[[ Input data, beginning ]]

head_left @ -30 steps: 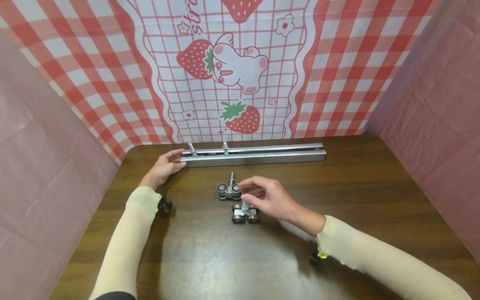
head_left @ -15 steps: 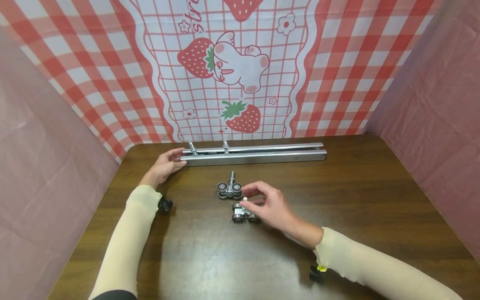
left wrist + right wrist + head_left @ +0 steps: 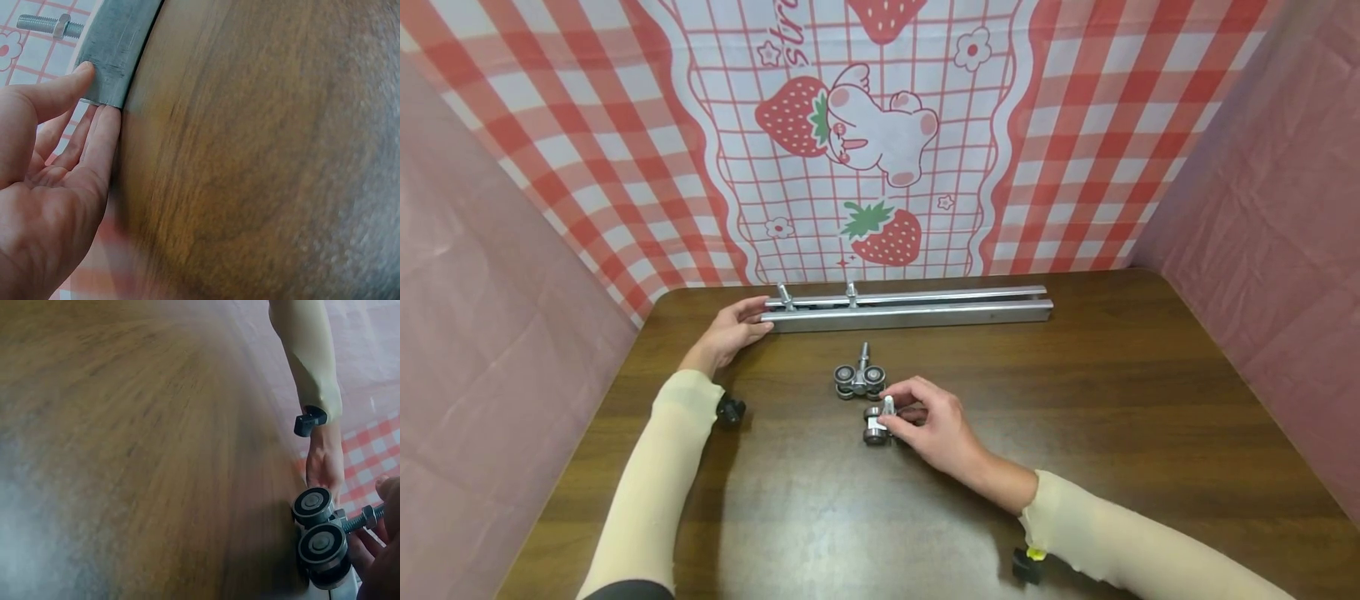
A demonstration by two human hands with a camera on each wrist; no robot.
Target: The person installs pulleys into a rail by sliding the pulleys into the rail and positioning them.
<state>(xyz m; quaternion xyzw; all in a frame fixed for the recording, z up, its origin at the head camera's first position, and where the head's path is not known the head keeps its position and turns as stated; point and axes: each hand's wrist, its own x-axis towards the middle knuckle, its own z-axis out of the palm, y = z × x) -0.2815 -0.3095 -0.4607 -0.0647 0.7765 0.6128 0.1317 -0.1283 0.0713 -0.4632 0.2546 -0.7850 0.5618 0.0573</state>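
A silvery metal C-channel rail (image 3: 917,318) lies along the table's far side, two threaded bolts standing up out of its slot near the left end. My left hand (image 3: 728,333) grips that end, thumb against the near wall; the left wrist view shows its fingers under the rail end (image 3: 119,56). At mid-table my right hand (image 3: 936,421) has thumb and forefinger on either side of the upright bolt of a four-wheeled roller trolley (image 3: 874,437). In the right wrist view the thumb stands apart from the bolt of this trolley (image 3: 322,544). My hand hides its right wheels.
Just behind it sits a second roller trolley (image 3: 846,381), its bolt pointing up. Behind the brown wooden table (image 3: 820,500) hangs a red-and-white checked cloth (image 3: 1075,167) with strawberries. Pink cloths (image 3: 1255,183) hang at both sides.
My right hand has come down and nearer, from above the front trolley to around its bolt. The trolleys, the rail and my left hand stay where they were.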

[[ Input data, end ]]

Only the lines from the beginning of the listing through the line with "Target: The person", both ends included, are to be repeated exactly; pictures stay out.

head_left @ -30 steps: 
head_left @ -15 steps: 
left wrist + right wrist + head_left @ +0 steps: 
A demonstration by two human hands with a camera on each wrist; no robot.
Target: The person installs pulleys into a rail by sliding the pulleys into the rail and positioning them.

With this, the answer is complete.